Ontology is a new high-performance public blockchain project & a distributed trust collaboration provides new high-performance public blockchains that include a series of complete distributed ledgers and smart contract systems.
Is ONT a low-risk asset?
No crypto asset should be treated as low risk by default. TokenRadar currently shows a risk score of 8/10, and that score should be checked against volatility, liquidity, supply, and recent events.
What market data matters most for ONT?
The most useful starting points are price, market cap, 24h volume, market rank, ATH distance, circulating supply, and the 30-day trend.
Does this overview recommend buying Ontology?
No. It is a structured research summary for comparing data points and risks.
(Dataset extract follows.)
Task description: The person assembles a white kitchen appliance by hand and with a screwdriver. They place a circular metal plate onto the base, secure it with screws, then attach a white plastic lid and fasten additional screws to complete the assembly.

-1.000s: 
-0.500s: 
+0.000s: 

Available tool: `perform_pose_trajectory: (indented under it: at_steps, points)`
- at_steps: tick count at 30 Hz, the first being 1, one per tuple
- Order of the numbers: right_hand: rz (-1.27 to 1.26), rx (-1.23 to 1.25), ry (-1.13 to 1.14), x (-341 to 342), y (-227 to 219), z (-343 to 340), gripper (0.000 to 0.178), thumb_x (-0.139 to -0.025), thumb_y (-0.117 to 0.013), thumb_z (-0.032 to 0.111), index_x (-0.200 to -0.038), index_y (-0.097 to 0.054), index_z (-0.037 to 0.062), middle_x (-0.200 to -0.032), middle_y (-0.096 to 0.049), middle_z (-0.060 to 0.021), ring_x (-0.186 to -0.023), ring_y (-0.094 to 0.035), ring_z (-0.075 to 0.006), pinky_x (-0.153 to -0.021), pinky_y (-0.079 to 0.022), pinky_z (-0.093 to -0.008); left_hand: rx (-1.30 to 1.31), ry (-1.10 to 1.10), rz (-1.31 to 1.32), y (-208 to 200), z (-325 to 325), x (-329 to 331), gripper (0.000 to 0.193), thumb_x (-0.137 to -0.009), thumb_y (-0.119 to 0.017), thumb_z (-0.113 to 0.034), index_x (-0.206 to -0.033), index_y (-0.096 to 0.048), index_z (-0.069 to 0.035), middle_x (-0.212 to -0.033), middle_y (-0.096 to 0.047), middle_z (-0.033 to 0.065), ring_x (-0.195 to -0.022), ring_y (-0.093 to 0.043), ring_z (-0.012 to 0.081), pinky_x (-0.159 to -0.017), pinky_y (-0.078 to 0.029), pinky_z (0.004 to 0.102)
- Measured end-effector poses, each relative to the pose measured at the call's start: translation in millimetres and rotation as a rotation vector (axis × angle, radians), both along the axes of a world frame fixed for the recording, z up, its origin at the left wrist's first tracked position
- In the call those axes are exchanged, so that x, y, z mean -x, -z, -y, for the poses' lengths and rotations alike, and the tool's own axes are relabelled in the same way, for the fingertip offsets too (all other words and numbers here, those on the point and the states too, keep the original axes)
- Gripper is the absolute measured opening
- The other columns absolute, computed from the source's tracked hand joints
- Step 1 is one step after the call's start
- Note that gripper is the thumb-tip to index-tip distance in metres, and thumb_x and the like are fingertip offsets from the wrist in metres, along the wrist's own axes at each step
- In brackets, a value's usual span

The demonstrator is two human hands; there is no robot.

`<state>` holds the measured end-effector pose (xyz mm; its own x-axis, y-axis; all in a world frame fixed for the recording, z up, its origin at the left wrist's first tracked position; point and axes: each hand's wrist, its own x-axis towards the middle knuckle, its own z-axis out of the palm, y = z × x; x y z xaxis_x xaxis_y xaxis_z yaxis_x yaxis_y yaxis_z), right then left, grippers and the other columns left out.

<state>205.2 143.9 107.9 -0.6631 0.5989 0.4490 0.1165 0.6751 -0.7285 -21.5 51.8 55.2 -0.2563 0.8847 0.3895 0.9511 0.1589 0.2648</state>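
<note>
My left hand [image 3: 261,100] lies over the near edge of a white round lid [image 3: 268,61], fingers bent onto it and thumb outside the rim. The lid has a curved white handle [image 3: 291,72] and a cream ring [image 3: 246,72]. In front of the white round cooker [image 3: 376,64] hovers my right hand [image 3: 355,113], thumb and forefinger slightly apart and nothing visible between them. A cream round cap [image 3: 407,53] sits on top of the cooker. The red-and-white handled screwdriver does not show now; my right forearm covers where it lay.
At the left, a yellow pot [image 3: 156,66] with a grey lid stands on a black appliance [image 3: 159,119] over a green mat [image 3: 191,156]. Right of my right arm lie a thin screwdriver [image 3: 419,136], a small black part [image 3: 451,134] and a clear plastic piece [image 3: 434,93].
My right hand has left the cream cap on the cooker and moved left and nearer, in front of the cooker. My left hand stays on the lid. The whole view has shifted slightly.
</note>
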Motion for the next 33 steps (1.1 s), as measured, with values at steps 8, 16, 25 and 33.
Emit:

Disclaimer: This article is for informational purposes only and does not constitute financial advice. Always do your own research (DYOR).
For ONT research, the important control is consistency between the live market snapshot and the longer historical record. A single 24h move can be noisy, while market cap rank, 30-day performance, all-time high distance, supply structure, and volume-to-cap ratio create a more durable comparison set. This is why the article separates market data from decision rules and keeps the conclusion conditional.
Ontology also needs category-aware interpretation. A Smart Contract Platform token with high liquidity can behave very differently from a low-volume asset with the same percentage move. The practical question is whether volume, spread quality, supply data, and catalyst evidence confirm the move or contradict it.
The safest way to use this overview article is as a checklist. Confirm the latest price, check the current rank, compare 24h volume with market cap, review the ATH and ATL dates, and look for any project-specific changes before treating the data as current enough for research.
For ONT research, the important control is consistency between the live market snapshot and the longer historical record. A single 24h move can be noisy, while market cap rank, 30-day performance, all-time high distance, supply structure, and volume-to-cap ratio create a more durable comparison set. This is why the article separates market data from decision rules and keeps the conclusion conditional.
Ontology also needs category-aware interpretation. A Smart Contract Platform token with high liquidity can behave very differently from a low-volume asset with the same percentage move. The practical question is whether volume, spread quality, supply data, and catalyst evidence confirm the move or contradict it.
The safest way to use this overview article is as a checklist. Confirm the latest price, check the current rank, compare 24h volume with market cap, review the ATH and ATL dates, and look for any project-specific changes before treating the data as current enough for research.
For ONT research, the important control is consistency between the live market snapshot and the longer historical record. A single 24h move can be noisy, while market cap rank, 30-day performance, all-time high distance, supply structure, and volume-to-cap ratio create a more durable comparison set. This is why the article separates market data from decision rules and keeps the conclusion conditional.
Ontology also needs category-aware interpretation. A Smart Contract Platform token with high liquidity can behave very differently from a low-volume asset with the same percentage move. The practical question is whether volume, spread quality, supply data, and catalyst evidence confirm the move or contradict it.